**Task statement:**
Write the data out again, exactly as given.

**Raw data:**
◇ ◇ ◇ ◇

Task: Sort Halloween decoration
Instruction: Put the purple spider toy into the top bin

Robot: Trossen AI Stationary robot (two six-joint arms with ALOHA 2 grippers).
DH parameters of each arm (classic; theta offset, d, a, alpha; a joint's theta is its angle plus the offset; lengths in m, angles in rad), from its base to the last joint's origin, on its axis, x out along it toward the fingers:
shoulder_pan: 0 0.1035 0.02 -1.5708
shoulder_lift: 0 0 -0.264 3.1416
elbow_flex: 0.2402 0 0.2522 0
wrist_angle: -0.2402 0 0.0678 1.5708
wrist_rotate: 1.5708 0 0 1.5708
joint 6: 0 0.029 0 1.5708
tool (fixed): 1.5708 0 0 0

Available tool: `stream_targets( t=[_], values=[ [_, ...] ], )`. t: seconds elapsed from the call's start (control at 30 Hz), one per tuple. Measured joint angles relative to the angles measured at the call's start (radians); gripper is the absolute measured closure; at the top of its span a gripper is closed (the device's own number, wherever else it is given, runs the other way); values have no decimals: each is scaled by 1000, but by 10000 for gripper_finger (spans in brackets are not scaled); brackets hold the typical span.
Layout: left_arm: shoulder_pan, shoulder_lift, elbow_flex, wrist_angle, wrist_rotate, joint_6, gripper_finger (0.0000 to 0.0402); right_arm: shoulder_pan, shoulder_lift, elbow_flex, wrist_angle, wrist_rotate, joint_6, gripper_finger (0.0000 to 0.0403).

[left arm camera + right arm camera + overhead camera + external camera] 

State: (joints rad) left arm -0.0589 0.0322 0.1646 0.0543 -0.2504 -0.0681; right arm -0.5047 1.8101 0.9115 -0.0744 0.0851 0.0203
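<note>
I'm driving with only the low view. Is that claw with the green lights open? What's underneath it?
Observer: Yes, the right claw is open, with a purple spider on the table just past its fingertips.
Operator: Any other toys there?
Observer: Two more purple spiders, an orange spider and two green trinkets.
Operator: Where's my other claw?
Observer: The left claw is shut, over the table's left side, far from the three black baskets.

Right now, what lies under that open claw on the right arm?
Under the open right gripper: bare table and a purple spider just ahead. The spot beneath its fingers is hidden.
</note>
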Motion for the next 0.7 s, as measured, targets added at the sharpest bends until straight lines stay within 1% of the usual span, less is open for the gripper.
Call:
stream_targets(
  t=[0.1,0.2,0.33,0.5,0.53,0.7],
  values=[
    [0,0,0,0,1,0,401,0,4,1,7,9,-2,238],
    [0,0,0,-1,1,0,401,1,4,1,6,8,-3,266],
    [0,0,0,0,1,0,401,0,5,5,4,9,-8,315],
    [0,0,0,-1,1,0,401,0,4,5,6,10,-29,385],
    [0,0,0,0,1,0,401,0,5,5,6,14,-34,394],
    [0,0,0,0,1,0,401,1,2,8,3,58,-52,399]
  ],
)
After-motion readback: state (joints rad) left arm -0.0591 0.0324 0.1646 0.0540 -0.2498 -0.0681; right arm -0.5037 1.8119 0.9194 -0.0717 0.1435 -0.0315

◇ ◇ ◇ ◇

**Answer for the task:**
Task: Sort Halloween decoration
Instruction: Put the purple spider toy into the top bin

Robot: Trossen AI Stationary robot (two six-joint arms with ALOHA 2 grippers).
DH parameters of each arm (classic; theta offset, d, a, alpha; a joint's theta is its angle plus the offset; lengths in m, angles in rad), from its base to the last joint's origin, on its axis, x out along it toward the fingers:
shoulder_pan: 0 0.1035 0.02 -1.5708
shoulder_lift: 0 0 -0.264 3.1416
elbow_flex: 0.2402 0 0.2522 0
wrist_angle: -0.2402 0 0.0678 1.5708
wrist_rotate: 1.5708 0 0 1.5708
joint 6: 0 0.029 0 1.5708
tool (fixed): 1.5708 0 0 0

Available tool: `stream_targets( t=[_], values=[ [_, ...] ], )`. t: seconds elapsed from the call's start (control at 30 Hz), one per tuple. Measured joint angles relative to the angles measured at the call's start (radians); gripper is the absolute measured closure; at the top of its span a gripper is closed (the device's own number, wherever else it is given, runs the other way); values have no decimals: each is scaled by 1000, but by 10000 for gripper_finger (spans in brackets are not scaled); brackets hold the typical span.
Layout: left_arm: shoulder_pan, shoulder_lift, elbow_flex, wrist_angle, wrist_rotate, joint_6, gripper_finger (0.0000 to 0.0402); right_arm: shoulder_pan, shoulder_lift, elbow_flex, wrist_angle, wrist_rotate, joint_6, gripper_finger (0.0000 to 0.0403).

[left arm camera + right arm camera + overhead camera + external camera] 

State: (joints rad) left arm -0.0589 0.0322 0.1646 0.0543 -0.2504 -0.0681; right arm -0.5047 1.8101 0.9115 -0.0744 0.0851 0.0203
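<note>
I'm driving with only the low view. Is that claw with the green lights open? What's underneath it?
Observer: Yes, the right claw is open, with a purple spider on the table just past its fingertips.
Operator: Any other toys there?
Observer: Two more purple spiders, an orange spider and two green trinkets.
Operator: Where's my other claw?
Observer: The left claw is shut, over the table's left side, far from the three black baskets.

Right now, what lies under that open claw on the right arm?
Under the open right gripper: bare table and a purple spider just ahead. The spot beneath its fingers is hidden.
</note>
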Motion for the next 0.7 s, as measured, targets added at the sharpest bends until straight lines stay within 1% of the usual span, less is open for the gripper.
Call:
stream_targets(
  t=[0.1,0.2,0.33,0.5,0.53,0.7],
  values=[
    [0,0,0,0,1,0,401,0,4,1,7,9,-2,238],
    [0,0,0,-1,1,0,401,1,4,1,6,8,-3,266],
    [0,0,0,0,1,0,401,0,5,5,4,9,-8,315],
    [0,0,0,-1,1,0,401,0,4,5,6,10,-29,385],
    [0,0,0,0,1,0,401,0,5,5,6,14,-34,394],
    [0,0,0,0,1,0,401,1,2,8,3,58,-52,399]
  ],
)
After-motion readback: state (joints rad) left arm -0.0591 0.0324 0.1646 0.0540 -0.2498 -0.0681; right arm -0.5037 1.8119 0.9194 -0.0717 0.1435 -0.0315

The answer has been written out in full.